_INPUT DATA_
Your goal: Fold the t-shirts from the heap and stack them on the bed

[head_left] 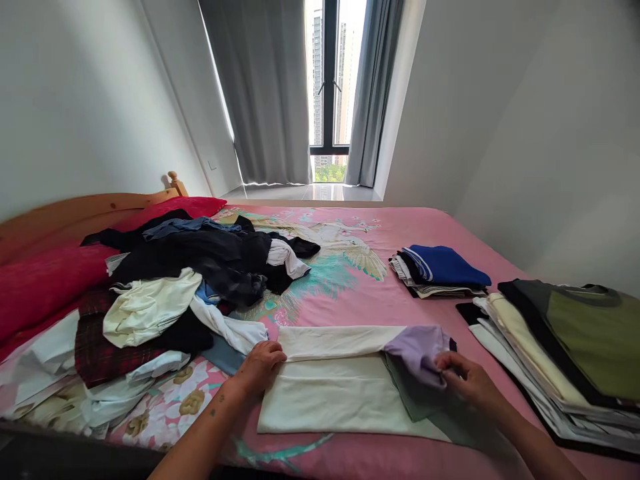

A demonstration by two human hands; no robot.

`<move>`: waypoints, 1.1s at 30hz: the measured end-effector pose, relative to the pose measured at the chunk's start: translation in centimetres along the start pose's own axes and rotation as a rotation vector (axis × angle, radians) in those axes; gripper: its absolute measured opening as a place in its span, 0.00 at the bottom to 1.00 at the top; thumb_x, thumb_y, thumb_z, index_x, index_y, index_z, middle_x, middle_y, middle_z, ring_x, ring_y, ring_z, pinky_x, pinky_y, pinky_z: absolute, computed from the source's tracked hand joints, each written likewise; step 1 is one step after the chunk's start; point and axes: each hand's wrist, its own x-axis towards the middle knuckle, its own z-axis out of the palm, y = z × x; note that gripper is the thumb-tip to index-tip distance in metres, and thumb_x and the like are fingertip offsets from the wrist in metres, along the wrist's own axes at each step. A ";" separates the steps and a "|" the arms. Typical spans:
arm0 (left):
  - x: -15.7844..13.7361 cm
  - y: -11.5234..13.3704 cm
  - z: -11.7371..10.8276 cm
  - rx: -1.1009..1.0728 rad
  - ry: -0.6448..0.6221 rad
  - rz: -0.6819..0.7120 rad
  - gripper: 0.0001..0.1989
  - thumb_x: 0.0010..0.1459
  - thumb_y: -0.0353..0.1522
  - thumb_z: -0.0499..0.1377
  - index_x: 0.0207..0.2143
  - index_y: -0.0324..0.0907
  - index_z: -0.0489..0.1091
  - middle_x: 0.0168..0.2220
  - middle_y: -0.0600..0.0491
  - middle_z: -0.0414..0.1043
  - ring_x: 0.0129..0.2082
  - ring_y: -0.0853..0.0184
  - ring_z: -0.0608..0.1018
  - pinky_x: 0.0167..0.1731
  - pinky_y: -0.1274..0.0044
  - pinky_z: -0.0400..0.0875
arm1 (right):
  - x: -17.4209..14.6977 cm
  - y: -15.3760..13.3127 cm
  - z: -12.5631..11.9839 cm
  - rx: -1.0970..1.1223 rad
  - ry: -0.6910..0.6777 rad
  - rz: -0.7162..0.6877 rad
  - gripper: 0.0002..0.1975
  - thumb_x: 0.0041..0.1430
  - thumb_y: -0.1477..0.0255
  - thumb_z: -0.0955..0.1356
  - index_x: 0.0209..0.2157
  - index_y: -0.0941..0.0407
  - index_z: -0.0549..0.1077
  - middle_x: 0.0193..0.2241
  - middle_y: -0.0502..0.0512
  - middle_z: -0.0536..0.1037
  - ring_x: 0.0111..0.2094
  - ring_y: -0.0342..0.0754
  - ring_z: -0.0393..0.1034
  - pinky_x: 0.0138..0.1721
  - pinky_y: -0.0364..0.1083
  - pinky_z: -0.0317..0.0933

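Note:
A cream shirt [330, 393] with lilac and grey-green parts lies on the bed in front of me, its far side folded over lengthwise. My left hand [260, 367] is at the left end of the fold, fingers closed on the fabric's edge. At the other end, my right hand [465, 380] pinches the lilac sleeve [415, 350] near its dark cuff. Part of the grey-green cloth [410, 393] shows beneath that sleeve.
A loose heap of clothes [200, 253] covers the bed's left side, by red pillows [55, 283]. Folded piles stand at right: one topped by a blue garment [445, 265], a nearer one by an olive shirt [590, 333]. The pink bedsheet [350, 310] lies between.

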 end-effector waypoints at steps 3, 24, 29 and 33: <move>0.1 0.8 0.0 0.001 0.024 -0.020 0.14 0.53 0.25 0.52 0.35 0.47 0.74 0.40 0.51 0.73 0.43 0.64 0.73 0.47 0.70 0.65 | -1.8 0.0 0.6 -0.091 -0.120 -0.009 0.04 0.46 0.70 0.62 0.25 0.54 0.68 0.34 0.52 0.75 0.38 0.50 0.69 0.38 0.45 0.62; 8.0 27.2 8.8 -0.142 0.132 0.039 0.11 0.47 0.22 0.54 0.30 0.47 0.67 0.30 0.52 0.70 0.34 0.62 0.69 0.36 0.67 0.59 | -5.9 1.6 0.2 -0.524 0.203 -0.176 0.09 0.46 0.80 0.59 0.29 0.54 0.65 0.30 0.53 0.70 0.35 0.49 0.63 0.38 0.48 0.56; 7.0 26.8 8.0 -0.114 0.112 0.036 0.09 0.50 0.23 0.53 0.29 0.46 0.67 0.31 0.51 0.70 0.34 0.62 0.69 0.36 0.67 0.59 | -8.4 3.5 0.3 -0.512 0.308 -0.178 0.09 0.48 0.81 0.59 0.29 0.53 0.63 0.30 0.52 0.70 0.34 0.50 0.64 0.37 0.48 0.55; 6.3 26.8 7.6 -0.130 0.097 0.030 0.06 0.52 0.27 0.55 0.30 0.47 0.68 0.33 0.51 0.70 0.36 0.60 0.70 0.39 0.66 0.62 | -9.0 3.9 0.3 -0.535 0.311 -0.164 0.08 0.49 0.79 0.60 0.30 0.53 0.64 0.31 0.52 0.71 0.36 0.50 0.64 0.38 0.49 0.54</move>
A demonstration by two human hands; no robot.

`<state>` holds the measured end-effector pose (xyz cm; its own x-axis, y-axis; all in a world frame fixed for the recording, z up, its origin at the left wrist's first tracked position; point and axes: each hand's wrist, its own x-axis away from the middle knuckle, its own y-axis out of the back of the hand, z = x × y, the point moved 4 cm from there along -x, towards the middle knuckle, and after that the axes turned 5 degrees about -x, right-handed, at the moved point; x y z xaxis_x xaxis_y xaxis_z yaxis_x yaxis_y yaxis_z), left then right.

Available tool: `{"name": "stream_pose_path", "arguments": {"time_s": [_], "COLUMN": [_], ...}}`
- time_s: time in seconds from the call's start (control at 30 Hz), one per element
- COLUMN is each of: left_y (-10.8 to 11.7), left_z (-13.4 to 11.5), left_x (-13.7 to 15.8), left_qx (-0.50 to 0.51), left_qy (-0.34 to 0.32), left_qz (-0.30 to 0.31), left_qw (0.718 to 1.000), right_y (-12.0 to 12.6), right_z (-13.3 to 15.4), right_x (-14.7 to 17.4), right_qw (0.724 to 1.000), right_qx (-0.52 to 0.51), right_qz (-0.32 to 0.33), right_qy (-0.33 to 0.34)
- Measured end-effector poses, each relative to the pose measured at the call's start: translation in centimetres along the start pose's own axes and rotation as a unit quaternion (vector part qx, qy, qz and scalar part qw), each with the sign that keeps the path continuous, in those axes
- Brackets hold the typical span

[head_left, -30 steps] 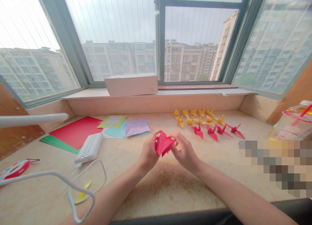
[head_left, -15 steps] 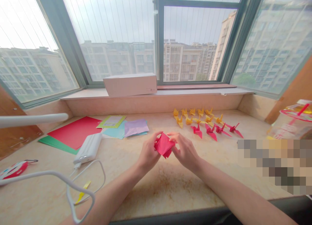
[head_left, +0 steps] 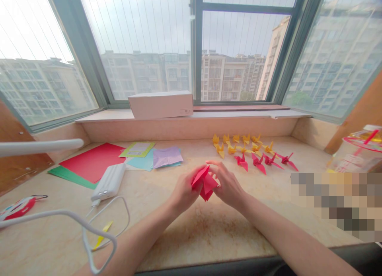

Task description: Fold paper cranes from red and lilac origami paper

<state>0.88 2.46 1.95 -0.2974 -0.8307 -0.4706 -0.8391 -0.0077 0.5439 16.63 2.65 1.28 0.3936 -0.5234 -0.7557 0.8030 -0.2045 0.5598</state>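
Observation:
A partly folded red origami paper [head_left: 205, 183] is held up between my two hands above the counter, its flaps standing apart. My left hand [head_left: 185, 187] grips its left side, with the fingertips partly hidden behind the paper. On the other side, the fingers of my right hand [head_left: 226, 182] are closed on the right edge of the paper, the index finger raised near its top. Beyond my right hand stand several finished red paper cranes [head_left: 258, 163], and behind them rows of yellow paper cranes [head_left: 232, 148].
Red paper sheets [head_left: 92, 162] lie at left over green ones [head_left: 71, 177]. Beside them are a white power bank [head_left: 109, 181] with a cable, light blue paper [head_left: 140, 163] and a purple packet [head_left: 167, 157]. A white box [head_left: 161, 105] rests on the sill. A drink cup [head_left: 352, 156] stands right.
The red paper has gone from a flat diamond facing me to a turned shape with its flaps spread open. Both hands stay in nearly the same place.

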Motion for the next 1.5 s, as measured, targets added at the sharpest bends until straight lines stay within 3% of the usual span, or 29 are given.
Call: {"name": "stream_pose_path", "arguments": {"time_s": [0.13,0.37,0.63,0.83,1.0,1.1,1.2,1.37,1.43,1.5], "left_y": [-0.2,0.1,0.2,0.7,1.0,0.9,0.5,0.0,-0.2,-0.2], "left_z": [-0.2,-0.4,0.8,0.0,0.0,0.4,0.6,0.3,0.5,0.9], "left_x": [-0.1,-0.1,0.0,0.0,0.1,0.0,0.0,0.1,0.0,-0.1], "left_qx": [-0.014,-0.012,-0.036,-0.065,-0.050,0.002,0.132,0.353,0.392,0.382], "left_qy": [0.014,0.017,0.049,-0.007,-0.002,0.034,0.059,0.064,0.091,0.122], "left_qz": [0.027,0.026,-0.012,-0.031,-0.067,-0.072,-0.044,0.024,0.027,0.010], "left_qw": [0.999,0.999,0.998,0.997,0.997,0.997,0.989,0.933,0.915,0.916], "right_y": [-0.1,0.4,0.6,0.2,0.3,0.5,0.8,1.4,1.5,1.4], "right_z": [-0.4,-0.2,0.4,0.9,0.9,0.5,0.0,-0.7,-0.7,-0.6], "right_x": [0.1,0.0,-0.1,-0.2,0.0,-0.1,-0.4,-0.6,-0.6,-0.6], "right_qw": [0.996,0.996,0.997,0.996,0.997,0.994,0.989,0.987,0.988,0.989], "right_qx": [-0.068,-0.087,-0.079,-0.061,-0.057,-0.102,-0.132,-0.135,-0.134,-0.136], "right_qz": [-0.048,-0.027,-0.013,0.017,0.023,-0.031,-0.071,-0.081,-0.077,-0.060], "right_qy": [-0.013,-0.012,0.015,0.058,0.047,0.022,-0.003,-0.024,-0.029,-0.023]}}
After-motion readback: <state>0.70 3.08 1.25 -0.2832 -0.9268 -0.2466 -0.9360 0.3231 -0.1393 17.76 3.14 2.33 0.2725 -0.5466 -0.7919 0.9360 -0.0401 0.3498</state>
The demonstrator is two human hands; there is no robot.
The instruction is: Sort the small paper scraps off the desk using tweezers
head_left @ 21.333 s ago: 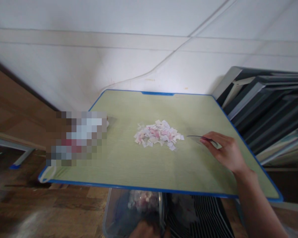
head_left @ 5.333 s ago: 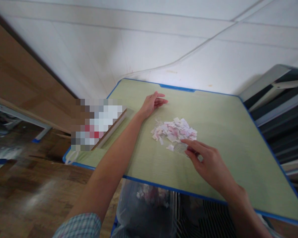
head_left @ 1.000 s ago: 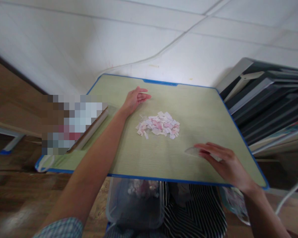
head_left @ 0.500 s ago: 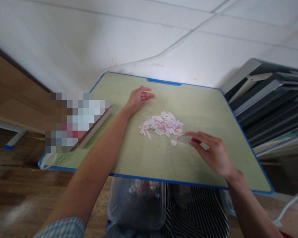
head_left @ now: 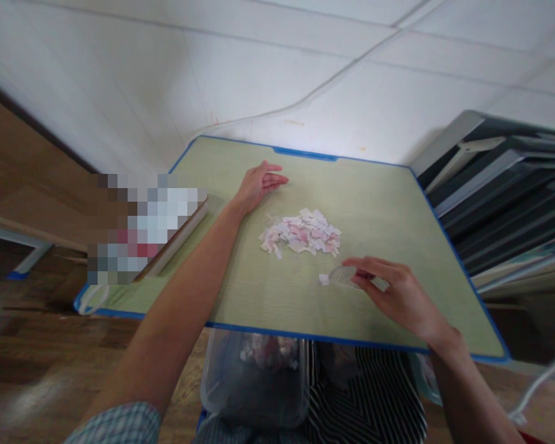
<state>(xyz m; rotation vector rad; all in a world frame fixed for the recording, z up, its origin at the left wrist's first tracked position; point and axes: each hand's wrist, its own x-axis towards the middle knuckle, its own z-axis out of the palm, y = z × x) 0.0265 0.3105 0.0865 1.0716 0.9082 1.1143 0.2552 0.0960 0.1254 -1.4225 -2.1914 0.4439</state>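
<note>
A heap of small white and pink paper scraps (head_left: 303,231) lies on the pale green tabletop (head_left: 388,209). My right hand (head_left: 400,293), to the right of the heap, pinches a clear, rounded plastic piece that looks like a protractor (head_left: 341,276). Its left edge is at a single white paper scrap (head_left: 324,279), apart from the heap on the near side. Behind the heap and to its left, my left hand (head_left: 259,185) rests on the tabletop, fingers stretched out, holding nothing.
A box-like object (head_left: 166,225) with a blurred-out top lies at the table's left side. Under the near edge is a clear plastic bin (head_left: 254,394) with crumpled bits inside. Dark folded frames (head_left: 504,179) lean at the right. A white wall stands behind.
My right hand has moved a little toward me with the clear protractor, and the single paper scrap has shifted slightly nearer too. My left hand has stayed in place.
</note>
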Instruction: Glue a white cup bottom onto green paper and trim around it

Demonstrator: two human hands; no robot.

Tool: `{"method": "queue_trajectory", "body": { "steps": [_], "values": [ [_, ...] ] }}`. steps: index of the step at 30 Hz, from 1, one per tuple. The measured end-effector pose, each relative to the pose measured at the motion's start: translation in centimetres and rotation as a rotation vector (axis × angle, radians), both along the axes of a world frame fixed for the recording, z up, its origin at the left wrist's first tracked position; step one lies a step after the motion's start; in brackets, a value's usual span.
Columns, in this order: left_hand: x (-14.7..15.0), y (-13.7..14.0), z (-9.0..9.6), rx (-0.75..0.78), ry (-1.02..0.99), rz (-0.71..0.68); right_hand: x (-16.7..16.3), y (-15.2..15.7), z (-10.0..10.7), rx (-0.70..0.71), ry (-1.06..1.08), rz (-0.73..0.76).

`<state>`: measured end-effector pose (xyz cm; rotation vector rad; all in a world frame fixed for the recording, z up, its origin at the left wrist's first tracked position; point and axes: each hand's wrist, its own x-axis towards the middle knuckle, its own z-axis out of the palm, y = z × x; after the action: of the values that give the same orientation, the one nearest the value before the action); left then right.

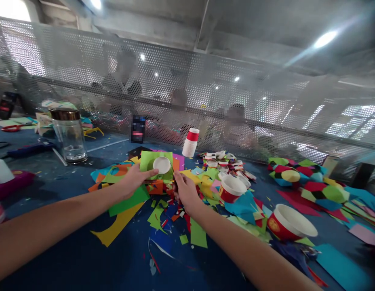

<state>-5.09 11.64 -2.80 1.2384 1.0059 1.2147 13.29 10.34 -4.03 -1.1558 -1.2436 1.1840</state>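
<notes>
My left hand (134,180) is closed on a light green sheet of paper (149,159), its thumb pressing a white round disc (162,165) flat against the sheet. At the sheet's right edge is my right hand (186,192), its fingers curled round something dark that I cannot make out. Orange paper (175,163) shows just above those fingers. Beneath both hands lies a heap of coloured paper scraps, with a green piece (131,201) and a yellow strip (116,226) at its near left.
A stack of paper cups (190,142) stands behind my hands. Red-and-white paper bowls (232,188) are at the right, before patchwork paper balls (325,190). A glass jar (70,139) stands left, a phone (138,129) against the perforated metal screen (163,76). People sit beyond it.
</notes>
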Motion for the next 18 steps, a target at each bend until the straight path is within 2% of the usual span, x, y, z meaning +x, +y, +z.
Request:
{"method": "queue_trajectory", "body": {
  "steps": [5,18],
  "values": [
    [0.0,-0.4,0.0,-0.017,0.024,0.008,-0.4,-0.1,0.3,-0.046,0.011,0.008],
    [0.7,-1.4,-1.1,-0.040,0.003,0.023,-0.1,-0.2,-0.5,0.012,-0.060,0.028]
  ]
}}
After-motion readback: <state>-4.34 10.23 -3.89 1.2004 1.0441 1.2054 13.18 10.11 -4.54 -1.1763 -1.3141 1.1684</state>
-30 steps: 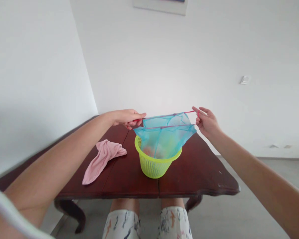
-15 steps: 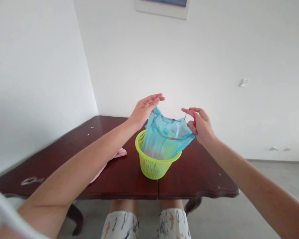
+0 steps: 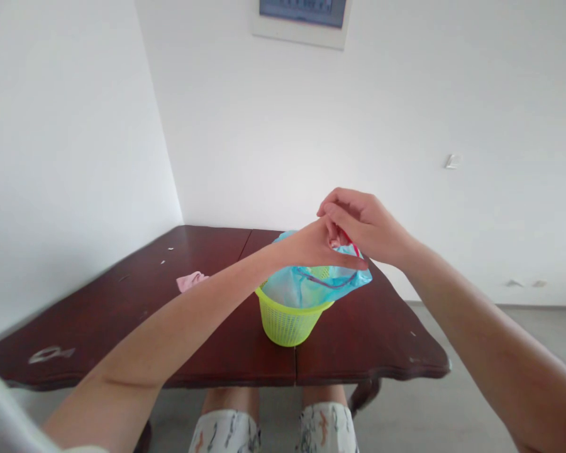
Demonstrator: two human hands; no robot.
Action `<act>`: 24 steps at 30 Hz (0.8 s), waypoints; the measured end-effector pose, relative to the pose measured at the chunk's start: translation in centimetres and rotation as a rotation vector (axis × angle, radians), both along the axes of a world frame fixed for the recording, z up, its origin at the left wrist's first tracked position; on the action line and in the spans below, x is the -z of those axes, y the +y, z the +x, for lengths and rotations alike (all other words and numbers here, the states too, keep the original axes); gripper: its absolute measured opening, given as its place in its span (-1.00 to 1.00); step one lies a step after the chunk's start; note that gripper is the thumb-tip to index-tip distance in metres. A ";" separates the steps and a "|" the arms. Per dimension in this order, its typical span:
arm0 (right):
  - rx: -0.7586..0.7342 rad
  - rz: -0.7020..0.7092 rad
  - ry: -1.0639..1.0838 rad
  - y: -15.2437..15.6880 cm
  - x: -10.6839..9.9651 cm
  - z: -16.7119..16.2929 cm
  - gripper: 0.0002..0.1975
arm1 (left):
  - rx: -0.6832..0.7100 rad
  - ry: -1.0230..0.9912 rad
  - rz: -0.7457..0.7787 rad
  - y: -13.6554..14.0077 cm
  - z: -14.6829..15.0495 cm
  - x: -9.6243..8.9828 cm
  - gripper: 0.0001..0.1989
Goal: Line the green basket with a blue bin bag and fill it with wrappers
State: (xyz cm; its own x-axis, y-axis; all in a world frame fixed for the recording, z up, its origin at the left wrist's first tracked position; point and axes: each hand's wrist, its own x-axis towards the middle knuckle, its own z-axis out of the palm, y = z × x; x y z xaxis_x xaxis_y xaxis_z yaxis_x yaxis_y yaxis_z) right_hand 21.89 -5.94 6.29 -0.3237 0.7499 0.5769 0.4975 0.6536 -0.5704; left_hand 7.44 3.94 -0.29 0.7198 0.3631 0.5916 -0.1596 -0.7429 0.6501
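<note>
A thin blue drawstring bag (image 3: 283,286) sits inside a yellow-green plastic basket (image 3: 290,324) on the table, its mouth partly open and its right side pulled up over the rim. My left hand (image 3: 323,242) reaches across above the bag, fingers curled and thumb stretched to the right, at the red drawstring (image 3: 355,247). Over it, my right hand (image 3: 365,223) is closed, with its fingertips bent round by the left hand. The two hands touch and overlap. Exactly how the string runs between the fingers is hidden.
A pink cloth (image 3: 192,280) lies left of the basket, partly behind my left forearm. Small white scraps (image 3: 170,249) and a clear plastic piece (image 3: 51,354) are on the dark wooden table (image 3: 226,365). White walls stand behind and to the left.
My left hand has moved right, from the bag's left side across to my right hand. The bag's left side has dropped lower, and its mouth has sagged.
</note>
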 end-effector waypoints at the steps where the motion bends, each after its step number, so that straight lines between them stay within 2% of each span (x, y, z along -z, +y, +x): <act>1: 0.002 0.069 -0.100 -0.2 -0.1 -0.3 -0.79 | -0.010 -0.019 0.001 0.2 0.6 0.3 -0.63; 3: 0.026 0.240 -0.280 -0.4 0.1 -0.5 -0.82 | -0.060 -0.075 -0.032 0.5 1.4 0.9 -0.74; 4: 0.051 0.326 -0.330 -0.4 0.3 -0.4 -0.83 | -0.082 -0.091 -0.059 0.6 1.6 1.1 -0.72; 7: 0.201 0.502 -0.286 0.4 1.9 0.6 -0.79 | -0.045 -0.038 -0.201 0.7 0.6 1.5 -0.47; 8: 0.260 0.504 -0.241 0.9 2.6 1.1 -0.78 | -0.017 -0.014 -0.253 0.6 0.1 1.5 -0.37; 10: 0.336 0.420 -0.159 1.7 4.1 2.2 -0.78 | 0.013 0.021 -0.328 0.4 -1.1 1.2 -0.21; 13: 0.327 0.232 -0.126 2.5 5.8 3.4 -0.73 | -0.039 0.047 -0.384 0.1 -2.2 0.8 -0.09; 15: 0.328 0.175 -0.158 2.7 6.4 3.8 -0.68 | -0.065 0.066 -0.405 0.1 -2.3 0.9 -0.06; 19: 0.417 0.259 -0.268 2.8 6.8 4.0 -0.69 | -0.036 0.102 -0.409 0.4 -1.4 2.2 -0.08; 22: 0.517 0.342 -0.342 2.8 7.0 4.2 -0.67 | -0.017 0.091 -0.549 0.4 -0.6 3.2 -0.16; 24: 0.597 0.371 -0.331 2.8 7.1 4.4 -0.64 | -0.010 0.067 -0.663 0.4 -0.3 3.4 -0.30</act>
State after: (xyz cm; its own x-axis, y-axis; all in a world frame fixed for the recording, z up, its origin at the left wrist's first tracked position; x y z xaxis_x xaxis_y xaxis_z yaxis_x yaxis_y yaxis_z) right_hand 26.33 -3.18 -0.86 -0.1246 0.6279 0.7682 0.9317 0.3402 -0.1269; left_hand 7.14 4.36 -3.69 0.7419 0.6414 0.1955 -0.0987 -0.1840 0.9780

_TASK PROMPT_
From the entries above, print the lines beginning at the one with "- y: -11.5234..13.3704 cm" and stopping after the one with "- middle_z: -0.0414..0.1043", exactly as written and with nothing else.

_ANSWER SECTION_
  - y: -11.5234..13.3704 cm
  - z: -11.7371..10.8276 cm
  - rx: -1.1009..1.0728 rad
  - ry: -0.6448..0.6221 rad
  - rz: -0.6819..0.7120 rad
  - gripper: 0.0001..0.1989
  - thumb_x: 0.0010..0.1459
  - thumb_y: -0.0353..0.1522
  - thumb_z: -0.0499..0.1377
  - index_x: 0.0207..0.2143
  - index_y: -0.0324..0.0907
  - index_z: -0.0489..0.1091
  - middle_x: 0.0168..0.2220
  - middle_y: -0.0600..0.0491
  - middle_z: -0.0414..0.1043

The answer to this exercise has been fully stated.